Porting a high-order finite-element earthquake modeling application to NVIDIA graphics cards using CUDA

doi:10.1016/j.jpdc.2009.01.006

Journal of Parallel and Distributed Computing

Volume 69, Issue 5, May 2009, Pages 451-460

https://doi.org/10.1016/j.jpdc.2009.01.006 Get rights and content

Abstract

We port a high-order finite-element application that performs the numerical simulation of seismic wave propagation resulting from earthquakes in the Earth on NVIDIA GeForce 8800 GTX and GTX 280 graphics cards using CUDA. This application runs in single precision and is therefore a good candidate for implementation on current GPU hardware, which either does not support double precision or supports it but at the cost of reduced performance. We discuss and compare two implementations of the code: one that has maximum efficiency but is limited to the memory size of the card, and one that can handle larger problems but that is less efficient. We use a coloring scheme to handle efficiently summation operations over nodes on a topology with variable valence. We perform several numerical tests and performance measurements and show that in the best case we obtain a speedup of 25.

Introduction

Over the past several years, non-graphical applications ported to the GPUs have steadily grown more numerous [25]. Many applications have been adapted to the GPU using one of several specialty languages. These range from graphical languages such as Cg, HLSL, GLSL, to languages that abstract away the graphics component to ease the implementation of non-graphical code, such as Brook, Scout [20], Sh, Rapidmind, and CUDA. CUDA offers significant innovation and gives users a significant amount of control over a powerful streaming/SIMD computer. Since CUDA became available in 2007, the number of General-purpose Processing on Graphical Processing Units (GPGPU) applications has drastically increased. CUDA is being used to study physical problems as diverse as molecular dynamics [2], fluid dynamics [4], or astrophysical simulations [24].

Our research group has developed a software package, called SPECFEM3D_GLOBE, for the three-dimensional numerical simulation of seismic wave propagation resulting from earthquakes in the Earth based on the so-called spectral-element method (SEM) [16], [19], [17]. The SEM is similar to a finite-element method with high-degree polynomial basis functions. The mesh of elements required to cover the Earth is usually so large that calculations are very expensive in terms of CPU time and require a large amount of memory, at least a few terabytes. We therefore usually turn to parallel programming with MPI [17], [15], OpenMP, or both. Typical runs require a few hundred processors and a few hours of elapsed wall-clock time. Current large runs require a few thousand processors, typically 2000–4000, and two to five days of elapsed wall-clock time [17], [15]. It is therefore of interest to try to speed up the calculations on each node of such a parallel machine by turning to GPGPU. We will see in the next section that a significant amount of work has been devoted in the community to porting low-order finite-element codes to GPU, but to our knowledge we are the first to address the issue of porting a more complex higher-order spectral-like finite-element technique.

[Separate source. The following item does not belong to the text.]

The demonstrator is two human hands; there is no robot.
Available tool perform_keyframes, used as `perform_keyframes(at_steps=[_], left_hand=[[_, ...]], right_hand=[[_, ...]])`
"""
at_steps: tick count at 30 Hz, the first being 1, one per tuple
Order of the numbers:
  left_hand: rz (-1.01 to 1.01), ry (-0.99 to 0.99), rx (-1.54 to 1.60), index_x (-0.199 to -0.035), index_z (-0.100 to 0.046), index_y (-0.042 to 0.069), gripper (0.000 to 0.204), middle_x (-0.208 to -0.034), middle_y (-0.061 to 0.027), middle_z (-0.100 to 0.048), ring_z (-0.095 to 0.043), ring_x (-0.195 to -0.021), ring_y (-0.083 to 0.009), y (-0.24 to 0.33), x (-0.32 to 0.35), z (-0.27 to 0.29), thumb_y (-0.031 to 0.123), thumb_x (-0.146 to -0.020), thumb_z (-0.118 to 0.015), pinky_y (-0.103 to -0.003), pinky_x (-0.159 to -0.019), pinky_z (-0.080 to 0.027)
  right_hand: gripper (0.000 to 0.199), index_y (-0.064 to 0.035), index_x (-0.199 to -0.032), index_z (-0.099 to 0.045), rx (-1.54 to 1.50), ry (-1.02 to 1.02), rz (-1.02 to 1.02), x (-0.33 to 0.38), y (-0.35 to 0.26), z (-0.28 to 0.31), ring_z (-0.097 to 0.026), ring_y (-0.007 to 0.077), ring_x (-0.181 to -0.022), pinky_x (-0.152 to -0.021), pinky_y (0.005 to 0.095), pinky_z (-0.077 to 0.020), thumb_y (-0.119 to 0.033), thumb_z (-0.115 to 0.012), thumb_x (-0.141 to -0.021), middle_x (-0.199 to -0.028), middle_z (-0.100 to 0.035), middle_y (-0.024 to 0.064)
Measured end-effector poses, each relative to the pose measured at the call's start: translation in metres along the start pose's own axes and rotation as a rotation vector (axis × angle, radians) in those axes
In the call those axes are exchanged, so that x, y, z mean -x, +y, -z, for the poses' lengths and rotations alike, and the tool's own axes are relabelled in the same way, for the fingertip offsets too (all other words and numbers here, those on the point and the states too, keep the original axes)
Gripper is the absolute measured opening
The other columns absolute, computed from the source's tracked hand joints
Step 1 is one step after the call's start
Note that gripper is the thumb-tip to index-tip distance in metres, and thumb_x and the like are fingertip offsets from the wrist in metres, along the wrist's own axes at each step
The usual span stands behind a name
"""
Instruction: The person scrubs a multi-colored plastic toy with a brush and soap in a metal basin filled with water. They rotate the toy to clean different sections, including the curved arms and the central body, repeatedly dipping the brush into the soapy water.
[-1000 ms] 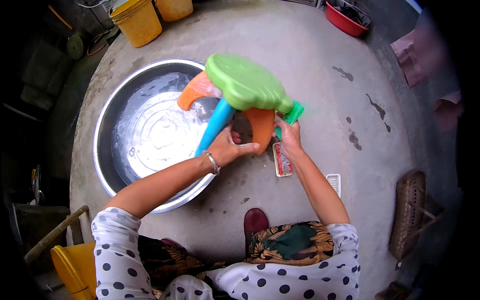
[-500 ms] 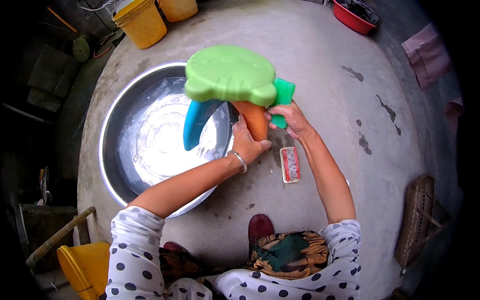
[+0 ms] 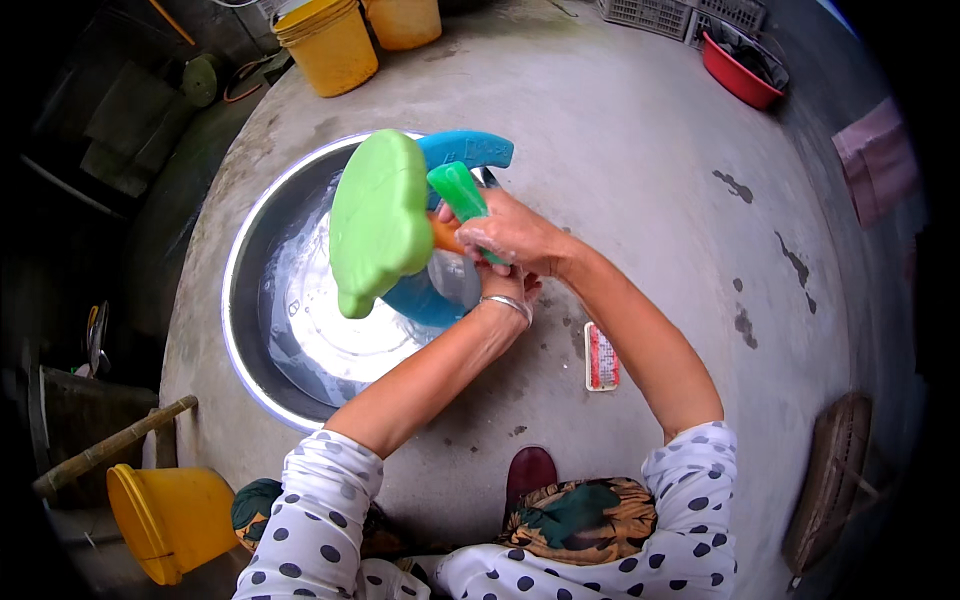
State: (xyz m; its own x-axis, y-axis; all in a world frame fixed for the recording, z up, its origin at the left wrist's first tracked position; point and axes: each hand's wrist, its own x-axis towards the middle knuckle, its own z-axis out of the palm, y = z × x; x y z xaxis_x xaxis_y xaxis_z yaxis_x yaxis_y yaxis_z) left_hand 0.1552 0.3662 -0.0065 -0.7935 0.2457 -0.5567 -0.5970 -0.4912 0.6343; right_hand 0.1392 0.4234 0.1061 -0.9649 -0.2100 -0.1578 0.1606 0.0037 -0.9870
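Observation:
A small plastic stool with a light green seat and blue and orange legs is tilted on its side above a wide metal basin of water. My left hand, with a bangle at the wrist, is closed round the end of the orange leg, partly hidden under my right hand. In my right hand is a green sponge, held against the orange leg. Wet suds show on the right fingers. The seat faces left, and the blue legs stick out behind and below.
A scrubbing brush with red and white bristles lies on the concrete right of the basin. Yellow buckets stand at the far left, another yellow bucket lies near left. A red tub sits far right, near grey crates.
The stool has turned so its seat faces left instead of up. My right hand has moved left with the sponge, over the orange leg and my left hand. The view has shifted slightly.

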Motion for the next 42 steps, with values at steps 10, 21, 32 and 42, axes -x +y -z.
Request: perform_keyframes(at_steps=[10, 21, 32, 42], left_hand=[[0.0, -0.052, 0.087, -0.09, -0.047, 0.001, 0.02, -0.079, -0.0113, -0.054, -0.059, -0.08, -0.0253, 0.123, 0.045, 0.1, 0.003, -0.073, -0.059, -0.041, -0.082, -0.053], [0.159, -0.172, 0.01, -0.105, -0.044, -0.002, 0.029, -0.086, -0.0127, -0.054, -0.055, -0.07, -0.0195, 0.2, 0.093, 0.26, 0.008, -0.081, -0.057, -0.034, -0.066, -0.05], [0.385, -0.402, 0.317, -0.098, -0.048, 0.002, 0.028, -0.083, -0.0042, -0.05, -0.049, -0.069, -0.0124, 0.193, 0.134, 0.332, 0.017, -0.081, -0.063, -0.029, -0.067, -0.043], [0.384, -0.405, 0.336, -0.105, -0.047, 0.005, 0.031, -0.079, -0.002, -0.05, -0.048, -0.065, -0.0086, 0.195, 0.14, 0.341, 0.016, -0.08, -0.063, -0.025, -0.063, -0.042]], right_hand=[[0.039, 0.0027, -0.119, -0.048, -0.126, 0.331, 0.237, 0.01, -0.016, 0.004, -0.06, 0.0124, -0.076, -0.066, 0.0293, -0.0534, -0.024, -0.056, -0.092, -0.094, -0.064, 0.0115], [0.069, -0.0074, -0.126, -0.044, 0.12, 0.201, 0.109, -0.061, 0.0, -0.061, -0.057, 0.0182, -0.089, -0.084, 0.0305, -0.0461, -0.065, -0.042, -0.089, -0.095, -0.059, 0.0094], [0.05, -0.0138, -0.147, -0.024, -0.007, 0.09, 0.356, -0.106, 0.026, -0.188, -0.041, 0.0319, -0.119, -0.106, 0.0393, -0.0287, -0.035, -0.031, -0.102, -0.129, -0.038, 0.0227], [0.056, -0.0002, -0.144, -0.023, 0.215, 0.013, 0.493, -0.096, -0.012, -0.208, -0.032, 0.0358, -0.133, -0.11, 0.0378, -0.026, -0.035, -0.032, -0.101, -0.143, -0.029, 0.0239]])
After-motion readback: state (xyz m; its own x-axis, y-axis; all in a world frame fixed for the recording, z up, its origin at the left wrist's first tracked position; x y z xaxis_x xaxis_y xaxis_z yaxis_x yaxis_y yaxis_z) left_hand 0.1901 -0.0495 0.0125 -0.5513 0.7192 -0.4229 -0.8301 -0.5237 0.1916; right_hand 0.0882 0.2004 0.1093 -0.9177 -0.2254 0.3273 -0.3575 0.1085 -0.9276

Rather than attempt to solve the fully resolved problem using both MPI and the GPU simultaneously, which we will consider in a future study, we choose to investigate the potential for speedup on a single CPU, with acceleration provided solely by the GPU. Such an implementation can be very useful in the absence of a GPU cluster for quick parameter studies, parametric explorations, and code development. In the future the experience gained by this exercise will provide the proper intuition to accelerate an MPI version of the code using the graphics processors. Our seismic wave propagation application is written in Fortran95 + MPI, but we wrote a serial version in C for the tests to facilitate interfacing with CUDA, which is currently easier from C.

A major issue in all finite-element codes, either low or high order, is that dependencies arise from the summation of elemental contributions at those global points shared among multiple mesh elements, requiring atomic operations. We will show that use of a mesh coloring technique allows us to overcome this difficulty and obtain a speedup of 25x, consistent with speedups obtained by many other researchers for other realistic applications in different fields.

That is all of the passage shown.